§ **Try it**
Take the material below and restate it word for word, stopping after the line in which "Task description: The" occurs.

§ **Recorded information**
+++++

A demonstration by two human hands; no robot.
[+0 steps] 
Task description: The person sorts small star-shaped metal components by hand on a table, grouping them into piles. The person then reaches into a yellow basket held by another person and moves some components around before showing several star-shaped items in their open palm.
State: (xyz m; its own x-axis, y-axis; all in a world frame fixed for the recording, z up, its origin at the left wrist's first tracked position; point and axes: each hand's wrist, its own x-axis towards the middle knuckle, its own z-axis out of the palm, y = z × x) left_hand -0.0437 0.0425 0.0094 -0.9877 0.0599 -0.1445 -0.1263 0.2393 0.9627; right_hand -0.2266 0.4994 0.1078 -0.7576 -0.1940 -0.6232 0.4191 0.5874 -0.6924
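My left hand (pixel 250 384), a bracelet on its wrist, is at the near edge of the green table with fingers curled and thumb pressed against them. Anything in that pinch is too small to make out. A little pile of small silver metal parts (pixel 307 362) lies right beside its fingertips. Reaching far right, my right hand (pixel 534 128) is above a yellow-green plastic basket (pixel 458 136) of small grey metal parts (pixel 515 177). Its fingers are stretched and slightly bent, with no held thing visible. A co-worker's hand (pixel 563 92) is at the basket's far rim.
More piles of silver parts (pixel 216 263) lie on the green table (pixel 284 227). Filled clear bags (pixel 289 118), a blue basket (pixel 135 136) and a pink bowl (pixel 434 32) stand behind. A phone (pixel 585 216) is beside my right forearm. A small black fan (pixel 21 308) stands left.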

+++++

§ **Task answer**
A demonstration by two human hands; no robot.
[+0 steps] 
Task description: The person sorts small star-shaped metal components by hand on a table, grouping them into piles. The person then reaches into a yellow basket held by another person and moves some components around before showing several star-shaped items in their open palm.

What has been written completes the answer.